“What I want to tell is that a lot of people in Belarus now are political prisoners,” Tikhanovskaya said, speaking by videoconference. “They just are in jail without any court, and they are in there only for their, I don’t know, for their wish to talk about what’s going on in Belarus, about their desire to live in a free country.
“After the demonstrations,” she said in halting but clear English, “we still don’t know where about 70 people are and they are miss[ing] and it’s a very big problem for us because it shouldn’t be in a European country in the 21st century that people are miss[ing] and authorities don’t do anything just to find them.
“Everybody has seen all the violence that our authorities have committed, our police committed toward all these peaceful people,” Tikhanovskaya said. “And not one criminal case was organized to investigate this, you know these crimes, as if it’s normal. No, it’s not normal and cases should be opened against every policeman that beat these people.”
Tikhanovskaya spoke to POLITICO a day after tens of thousands of people again took to the streets in Minsk, and Lukashenko deployed large contingents of riot police, and cordoned off key buildings, including the residence of the embattled leader who was celebrating his 66th birthday.
She expressed confidence that the protests, along with labor strikes, would continue until Lukashenko relinquished power, and she suggested that his opponents were prepared for a long struggle that could take on new forms.
“Strikes are extremely important and also strikes can have different forms,” she said. “There are many ways, and it is not only through demonstrations.
“I know that this will not stop,” she added. “You should understand … we woke up … we will not accept him anymore.”
In the interview, Tikhanovskaya restated her commitment to leading the country only to new, free elections, and said she had no plan to serve long-term as president. She said that the release of political prisoners, including her husband Sergei Tikhanovsky, as well as the replacement of the country’s entire central election commission remained top preconditions for a new vote.
She acknowledged that she is now a “national leader” and “I can consider myself to be a national elected president,” but she said, “I don’t feel myself comfortable in this position.
“I understand that people voted for me,” she said. “But they voted for me not as president, they voted for me as a person who will lead the country to new elections.
“I am not going to be involved in new elections and I don’t have a right to participate in them because I promised my people that I will not take part,” she said. “My mission will be over … when we will organize these elections.”
She added that it would be up to her husband to decide if he still wanted to run for president after being released from prison and she said she was not sure that he had full information about the recent developments in the country given his incarceration.
Throughout the interview, Tikhanovskaya sought to portray the protests as a domestic political issue without a larger geopolitical narrative pitting Russia and former Soviet territories against the West, as Russian Foreign Minister Sergey Lavrov and others have tried to assert.
She also expressed relatively little concern about Russian intervention and seemed to go out of her way to avoid provoking the Kremlin, even refraining from criticizing the Russian government over the poisoning of opposition leader Alexei Navalny, the anti-corruption protester who has become a nemesis of President Vladimir Putin.
“Of course we are against any such cases, any violence, any poisoning of people, it shouldn’t be solved like this, it’s absolutely inhuman,” she said of Navalny, who is currently receiving medical treatment in Germany. “But I can’t, you know, talk about this, because there should be real investigation in this case.

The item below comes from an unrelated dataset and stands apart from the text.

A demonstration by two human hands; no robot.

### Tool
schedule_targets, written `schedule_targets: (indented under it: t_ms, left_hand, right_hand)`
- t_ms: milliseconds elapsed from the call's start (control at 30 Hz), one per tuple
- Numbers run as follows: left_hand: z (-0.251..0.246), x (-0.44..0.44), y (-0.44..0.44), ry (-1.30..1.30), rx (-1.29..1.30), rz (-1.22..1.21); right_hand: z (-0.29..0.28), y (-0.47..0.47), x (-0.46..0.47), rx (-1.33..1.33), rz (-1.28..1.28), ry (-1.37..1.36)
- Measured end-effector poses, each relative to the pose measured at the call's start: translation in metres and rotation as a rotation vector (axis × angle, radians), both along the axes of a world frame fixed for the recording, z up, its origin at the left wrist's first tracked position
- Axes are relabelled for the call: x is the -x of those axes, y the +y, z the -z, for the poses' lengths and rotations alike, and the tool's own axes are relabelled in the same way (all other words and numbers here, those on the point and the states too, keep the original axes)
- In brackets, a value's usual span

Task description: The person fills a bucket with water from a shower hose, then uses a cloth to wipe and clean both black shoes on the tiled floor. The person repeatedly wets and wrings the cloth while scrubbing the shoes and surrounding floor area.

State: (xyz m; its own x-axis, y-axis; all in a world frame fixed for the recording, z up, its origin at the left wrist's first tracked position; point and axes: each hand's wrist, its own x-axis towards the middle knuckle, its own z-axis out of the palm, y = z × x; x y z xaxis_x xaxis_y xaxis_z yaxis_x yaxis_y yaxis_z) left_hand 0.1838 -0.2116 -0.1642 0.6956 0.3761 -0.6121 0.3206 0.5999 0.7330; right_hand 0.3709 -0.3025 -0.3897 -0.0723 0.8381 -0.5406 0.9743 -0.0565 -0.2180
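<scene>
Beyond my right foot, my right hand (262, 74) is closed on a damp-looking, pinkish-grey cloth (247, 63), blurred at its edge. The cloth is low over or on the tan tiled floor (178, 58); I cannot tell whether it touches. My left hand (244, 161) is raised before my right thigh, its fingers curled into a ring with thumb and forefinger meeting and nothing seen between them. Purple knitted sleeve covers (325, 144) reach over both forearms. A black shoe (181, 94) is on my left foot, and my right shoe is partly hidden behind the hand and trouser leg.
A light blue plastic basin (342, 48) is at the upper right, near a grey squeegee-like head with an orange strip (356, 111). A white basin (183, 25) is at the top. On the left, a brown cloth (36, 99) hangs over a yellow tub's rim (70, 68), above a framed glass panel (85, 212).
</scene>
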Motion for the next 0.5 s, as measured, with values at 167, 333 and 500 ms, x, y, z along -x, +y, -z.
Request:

And I can’t blame anybody without investigation.”
Tikhanovskaya said it was up to foreign political leaders levying sanctions against Belarus, including EU leaders, to decide if Lukashenko should personally face sanctions. And she paused for a long while when asked if Lukashenko should be brought to justice before an international tribunal in The Hague.
“You know, I think I am not ready to answer this question openly because I think that at the moment at least, at the moment, it’s the responsibility of the Belarusian people to stand for their freedom, for their rights. And you know I have to think over your question, because I never thought about this problem from this point of view. Hmm. Hmm. Hmm, I will think it over.”
She said the decision by Lukashenko’s regime to strip the credentials of many foreign journalists was indicative of the government’s effort to hide evidence of police violence and other abuses. And she said opposition forces would remain peaceful and were willing to negotiate with anyone in a position to bring about a new round of free, fair elections.
She also defended her decision to leave for Lithuania, saying it was necessary not only for her personal safety but has allowed her to communicate with international leaders and publicize the plight of her supporters. Still, despite expressing gratitude for the support of outside powers, she urged that Belarus be allowed to stand on its own.
“We are peaceful people and we don’t want anything except to solve this problem,” she said. “We want these people to go away and to build our country with a new president. It’s not about geopolitics. It’s our internal affair and we ask for respect of our sovereignty. We ask every country — but in case we need any kind of help in these negotiations, in case we need mediators, we ask to just be ready to help us.”